- INSTRUCTIONS FOR THE TASK -
Below are the entries; return every line among them that holds the word "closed".

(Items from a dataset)
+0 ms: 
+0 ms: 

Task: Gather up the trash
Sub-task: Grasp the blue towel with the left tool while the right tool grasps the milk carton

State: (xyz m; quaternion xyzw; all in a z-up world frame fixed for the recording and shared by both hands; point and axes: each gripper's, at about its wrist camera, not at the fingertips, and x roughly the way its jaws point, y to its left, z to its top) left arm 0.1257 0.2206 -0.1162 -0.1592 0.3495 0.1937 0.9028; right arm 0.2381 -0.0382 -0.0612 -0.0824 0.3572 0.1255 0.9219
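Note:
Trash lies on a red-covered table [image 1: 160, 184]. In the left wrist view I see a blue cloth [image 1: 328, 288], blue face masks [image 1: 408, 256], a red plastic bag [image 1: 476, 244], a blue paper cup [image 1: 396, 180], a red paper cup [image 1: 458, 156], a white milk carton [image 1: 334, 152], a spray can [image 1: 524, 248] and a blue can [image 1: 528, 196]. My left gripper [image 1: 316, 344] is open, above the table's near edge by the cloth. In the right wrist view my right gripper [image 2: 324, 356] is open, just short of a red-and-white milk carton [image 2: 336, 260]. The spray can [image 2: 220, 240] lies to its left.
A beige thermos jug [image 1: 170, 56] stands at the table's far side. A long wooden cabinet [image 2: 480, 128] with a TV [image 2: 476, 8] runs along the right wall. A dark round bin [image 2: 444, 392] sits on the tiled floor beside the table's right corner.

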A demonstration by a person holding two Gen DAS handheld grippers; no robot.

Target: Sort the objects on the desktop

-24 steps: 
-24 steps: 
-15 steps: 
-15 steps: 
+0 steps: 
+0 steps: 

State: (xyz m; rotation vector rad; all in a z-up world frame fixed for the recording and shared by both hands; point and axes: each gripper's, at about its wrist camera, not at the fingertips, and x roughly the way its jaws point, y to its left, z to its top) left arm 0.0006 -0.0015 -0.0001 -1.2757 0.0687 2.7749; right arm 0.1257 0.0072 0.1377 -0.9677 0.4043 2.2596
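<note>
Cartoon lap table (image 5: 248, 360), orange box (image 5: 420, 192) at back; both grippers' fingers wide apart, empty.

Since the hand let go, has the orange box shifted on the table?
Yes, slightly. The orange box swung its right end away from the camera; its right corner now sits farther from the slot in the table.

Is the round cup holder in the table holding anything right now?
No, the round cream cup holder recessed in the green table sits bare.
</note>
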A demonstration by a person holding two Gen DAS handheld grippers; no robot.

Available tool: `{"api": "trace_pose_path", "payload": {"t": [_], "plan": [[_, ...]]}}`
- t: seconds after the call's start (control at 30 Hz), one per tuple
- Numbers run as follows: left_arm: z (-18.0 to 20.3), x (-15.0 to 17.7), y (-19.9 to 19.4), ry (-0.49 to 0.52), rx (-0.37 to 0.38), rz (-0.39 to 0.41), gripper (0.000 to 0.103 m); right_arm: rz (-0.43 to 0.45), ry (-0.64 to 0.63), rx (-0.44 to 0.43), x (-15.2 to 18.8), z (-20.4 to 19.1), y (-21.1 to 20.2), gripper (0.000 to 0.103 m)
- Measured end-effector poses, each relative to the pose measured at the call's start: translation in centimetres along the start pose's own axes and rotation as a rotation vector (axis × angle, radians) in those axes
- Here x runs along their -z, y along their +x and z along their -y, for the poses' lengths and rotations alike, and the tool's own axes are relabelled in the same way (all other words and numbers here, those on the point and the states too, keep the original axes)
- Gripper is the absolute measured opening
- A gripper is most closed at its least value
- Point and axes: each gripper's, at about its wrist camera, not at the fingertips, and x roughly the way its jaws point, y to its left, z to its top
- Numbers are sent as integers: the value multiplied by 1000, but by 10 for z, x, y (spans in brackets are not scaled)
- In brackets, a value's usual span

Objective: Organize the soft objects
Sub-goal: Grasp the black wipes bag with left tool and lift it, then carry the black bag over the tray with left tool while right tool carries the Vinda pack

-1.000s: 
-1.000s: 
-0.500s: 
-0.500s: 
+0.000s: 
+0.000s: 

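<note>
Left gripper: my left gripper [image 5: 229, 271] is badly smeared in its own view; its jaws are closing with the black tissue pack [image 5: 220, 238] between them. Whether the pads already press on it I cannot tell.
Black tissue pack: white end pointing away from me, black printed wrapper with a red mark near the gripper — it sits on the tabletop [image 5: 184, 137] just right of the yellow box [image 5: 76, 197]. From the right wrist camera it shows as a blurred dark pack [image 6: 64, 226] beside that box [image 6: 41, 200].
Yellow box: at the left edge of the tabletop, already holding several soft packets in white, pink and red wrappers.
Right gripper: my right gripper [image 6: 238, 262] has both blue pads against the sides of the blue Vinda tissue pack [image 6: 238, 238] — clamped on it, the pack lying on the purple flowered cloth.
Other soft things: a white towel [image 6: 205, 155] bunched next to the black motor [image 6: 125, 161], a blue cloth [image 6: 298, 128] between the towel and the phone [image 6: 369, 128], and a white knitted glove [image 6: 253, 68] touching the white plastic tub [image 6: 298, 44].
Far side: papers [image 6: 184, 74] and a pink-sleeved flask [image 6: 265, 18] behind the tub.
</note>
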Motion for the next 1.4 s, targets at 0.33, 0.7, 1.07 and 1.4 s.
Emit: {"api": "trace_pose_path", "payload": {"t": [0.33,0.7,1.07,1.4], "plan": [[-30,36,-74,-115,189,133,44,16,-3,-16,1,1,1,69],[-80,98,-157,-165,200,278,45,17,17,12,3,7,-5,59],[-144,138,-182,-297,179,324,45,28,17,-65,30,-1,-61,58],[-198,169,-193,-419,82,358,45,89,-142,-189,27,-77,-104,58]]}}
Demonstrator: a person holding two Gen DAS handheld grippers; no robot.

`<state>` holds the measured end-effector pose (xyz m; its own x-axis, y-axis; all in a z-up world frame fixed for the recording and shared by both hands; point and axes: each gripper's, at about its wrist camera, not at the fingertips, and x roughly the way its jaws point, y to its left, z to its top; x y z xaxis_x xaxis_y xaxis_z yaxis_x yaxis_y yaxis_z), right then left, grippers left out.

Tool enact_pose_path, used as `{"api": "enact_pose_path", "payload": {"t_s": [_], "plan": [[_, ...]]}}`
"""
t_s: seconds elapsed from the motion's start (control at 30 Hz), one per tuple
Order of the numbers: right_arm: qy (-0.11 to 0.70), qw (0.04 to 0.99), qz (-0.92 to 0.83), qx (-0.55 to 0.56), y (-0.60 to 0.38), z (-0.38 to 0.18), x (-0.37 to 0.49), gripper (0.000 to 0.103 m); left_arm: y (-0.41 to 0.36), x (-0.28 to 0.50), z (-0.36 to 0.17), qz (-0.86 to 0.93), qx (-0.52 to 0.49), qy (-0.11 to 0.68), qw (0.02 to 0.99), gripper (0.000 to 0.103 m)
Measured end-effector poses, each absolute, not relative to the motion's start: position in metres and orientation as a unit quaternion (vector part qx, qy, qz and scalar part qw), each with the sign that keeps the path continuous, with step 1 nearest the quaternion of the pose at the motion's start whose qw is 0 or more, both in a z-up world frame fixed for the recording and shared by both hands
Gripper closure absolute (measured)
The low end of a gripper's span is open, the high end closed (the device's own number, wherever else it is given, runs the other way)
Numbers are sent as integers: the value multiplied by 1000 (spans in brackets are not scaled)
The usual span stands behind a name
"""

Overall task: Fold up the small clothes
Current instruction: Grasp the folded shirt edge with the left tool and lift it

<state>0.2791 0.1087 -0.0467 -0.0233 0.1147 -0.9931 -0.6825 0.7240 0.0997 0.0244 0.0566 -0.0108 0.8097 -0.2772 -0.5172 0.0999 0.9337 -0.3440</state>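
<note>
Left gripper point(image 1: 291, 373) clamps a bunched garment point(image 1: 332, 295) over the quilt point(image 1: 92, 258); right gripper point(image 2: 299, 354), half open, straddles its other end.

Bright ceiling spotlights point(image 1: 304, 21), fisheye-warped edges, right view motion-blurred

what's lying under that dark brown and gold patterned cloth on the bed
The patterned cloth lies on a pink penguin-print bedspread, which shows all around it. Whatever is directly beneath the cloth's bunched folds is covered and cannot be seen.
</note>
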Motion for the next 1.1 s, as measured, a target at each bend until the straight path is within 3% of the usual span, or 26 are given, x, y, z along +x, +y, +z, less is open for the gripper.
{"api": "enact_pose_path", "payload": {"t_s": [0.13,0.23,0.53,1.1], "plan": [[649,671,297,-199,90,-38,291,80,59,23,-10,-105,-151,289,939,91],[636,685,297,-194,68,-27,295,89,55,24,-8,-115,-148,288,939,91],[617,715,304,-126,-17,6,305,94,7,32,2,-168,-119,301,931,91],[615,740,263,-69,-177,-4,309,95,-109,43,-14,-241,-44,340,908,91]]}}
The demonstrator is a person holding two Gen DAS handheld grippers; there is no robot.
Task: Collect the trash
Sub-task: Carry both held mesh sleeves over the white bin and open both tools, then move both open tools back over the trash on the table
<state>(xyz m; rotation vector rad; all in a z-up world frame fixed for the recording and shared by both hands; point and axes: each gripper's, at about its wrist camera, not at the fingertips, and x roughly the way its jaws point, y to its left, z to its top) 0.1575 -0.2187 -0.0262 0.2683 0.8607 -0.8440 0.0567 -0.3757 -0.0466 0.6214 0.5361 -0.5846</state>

- EXERCISE RESPONSE -
- A gripper is most closed at its least value
The low end of a gripper's span is open, the high end closed (the device's own number, wherever else it is given, runs the other way)

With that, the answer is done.